I pictured the three welts of scar tissue on my dad’s arm. Whenever I asked where those came from, he just grunted. Nǎinai obviously didn’t know he continued to smoke for years, a pack a day, in the basement. The only way Yéye helped him quit was by dying of emphysema. So many secrets. So much left unsaid. I was guilty of the same, like father like daughter, carved from the same múzi.

She patted my leg. “Try harder. I know you can do it. You’re at MIT because you’re a hard worker, like me. Did you know I joined the army to escape the Communist War? Then, in Taiwan, I argued my way into the police academy.”

For the first time since the onset of her dementia, I felt that thread that connected us.
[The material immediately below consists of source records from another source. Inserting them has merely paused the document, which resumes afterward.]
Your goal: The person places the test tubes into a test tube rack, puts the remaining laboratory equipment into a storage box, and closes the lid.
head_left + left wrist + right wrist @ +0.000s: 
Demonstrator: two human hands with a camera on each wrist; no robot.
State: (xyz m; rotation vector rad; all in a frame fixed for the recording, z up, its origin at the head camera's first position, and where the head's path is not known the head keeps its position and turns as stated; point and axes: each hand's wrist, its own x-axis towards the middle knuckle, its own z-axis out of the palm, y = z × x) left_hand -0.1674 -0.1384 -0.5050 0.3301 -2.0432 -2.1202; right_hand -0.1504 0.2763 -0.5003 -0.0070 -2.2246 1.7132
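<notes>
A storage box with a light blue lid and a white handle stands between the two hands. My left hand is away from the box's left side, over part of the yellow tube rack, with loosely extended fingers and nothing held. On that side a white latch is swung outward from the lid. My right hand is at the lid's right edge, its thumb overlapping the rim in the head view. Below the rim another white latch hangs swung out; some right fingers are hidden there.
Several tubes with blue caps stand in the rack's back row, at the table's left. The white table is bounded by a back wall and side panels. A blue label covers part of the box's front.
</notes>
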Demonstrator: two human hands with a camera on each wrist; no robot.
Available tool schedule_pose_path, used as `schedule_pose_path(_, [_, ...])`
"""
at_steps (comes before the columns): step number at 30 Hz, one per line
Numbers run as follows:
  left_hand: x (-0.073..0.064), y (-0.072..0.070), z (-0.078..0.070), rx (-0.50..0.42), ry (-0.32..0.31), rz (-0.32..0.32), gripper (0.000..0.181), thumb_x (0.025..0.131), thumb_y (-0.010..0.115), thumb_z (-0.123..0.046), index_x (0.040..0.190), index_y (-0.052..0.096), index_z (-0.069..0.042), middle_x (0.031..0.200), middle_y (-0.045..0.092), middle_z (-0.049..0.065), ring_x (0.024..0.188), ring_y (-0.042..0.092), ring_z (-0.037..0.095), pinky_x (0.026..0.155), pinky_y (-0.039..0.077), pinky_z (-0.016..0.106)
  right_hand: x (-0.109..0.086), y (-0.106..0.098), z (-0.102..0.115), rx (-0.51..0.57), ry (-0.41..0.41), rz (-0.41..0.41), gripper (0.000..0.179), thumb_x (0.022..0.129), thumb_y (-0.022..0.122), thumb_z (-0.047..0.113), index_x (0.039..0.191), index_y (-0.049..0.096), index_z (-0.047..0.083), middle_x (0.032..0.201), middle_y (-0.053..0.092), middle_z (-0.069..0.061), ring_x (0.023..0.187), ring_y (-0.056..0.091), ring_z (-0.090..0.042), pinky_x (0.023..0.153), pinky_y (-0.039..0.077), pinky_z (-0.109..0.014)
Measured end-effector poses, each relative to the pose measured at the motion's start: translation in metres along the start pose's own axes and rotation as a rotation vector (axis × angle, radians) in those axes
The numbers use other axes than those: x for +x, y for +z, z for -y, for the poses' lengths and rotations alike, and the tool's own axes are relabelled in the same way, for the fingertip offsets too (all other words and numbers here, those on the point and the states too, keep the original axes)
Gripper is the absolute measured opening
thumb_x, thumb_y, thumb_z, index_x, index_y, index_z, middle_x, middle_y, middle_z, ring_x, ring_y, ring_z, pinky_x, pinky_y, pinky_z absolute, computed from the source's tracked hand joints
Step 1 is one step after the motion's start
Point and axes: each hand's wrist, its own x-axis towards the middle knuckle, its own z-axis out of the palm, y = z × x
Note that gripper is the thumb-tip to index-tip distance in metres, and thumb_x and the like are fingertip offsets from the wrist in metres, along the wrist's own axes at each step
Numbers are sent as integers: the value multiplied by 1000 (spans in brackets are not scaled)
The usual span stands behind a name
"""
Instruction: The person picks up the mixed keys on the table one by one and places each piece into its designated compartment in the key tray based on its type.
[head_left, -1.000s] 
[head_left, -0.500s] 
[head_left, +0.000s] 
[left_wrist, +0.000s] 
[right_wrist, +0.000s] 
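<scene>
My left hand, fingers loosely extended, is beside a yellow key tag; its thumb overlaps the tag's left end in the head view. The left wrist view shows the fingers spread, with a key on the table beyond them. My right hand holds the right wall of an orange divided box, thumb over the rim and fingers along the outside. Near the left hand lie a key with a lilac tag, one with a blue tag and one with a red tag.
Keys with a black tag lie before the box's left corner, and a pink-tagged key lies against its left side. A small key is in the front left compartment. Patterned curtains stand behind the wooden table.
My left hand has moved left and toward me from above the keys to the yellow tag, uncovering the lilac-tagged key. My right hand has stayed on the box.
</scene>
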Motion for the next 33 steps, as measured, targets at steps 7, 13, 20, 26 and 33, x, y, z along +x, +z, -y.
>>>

I used to look up to her for her independence, the fight she had inside. My chest used to puff when my father told me I reminded him of her, the highest compliment he could give.

But then she pressed a finger to the off-center mole on my forehead, which was visible now that I was lying down and my bangs had fallen to one side. “We should remove this. I could cut it off for you, to help you catch a man.”

And with that, our moment was over. She shuffled out, muttering about finding a knife for the goddamn mole that had plagued me my whole life.

After wedging a chair beneath the door handle to keep Nǎinai and her knife out, I tossed and turned for hours, haunted by my father’s past, Xing’s past, and my future.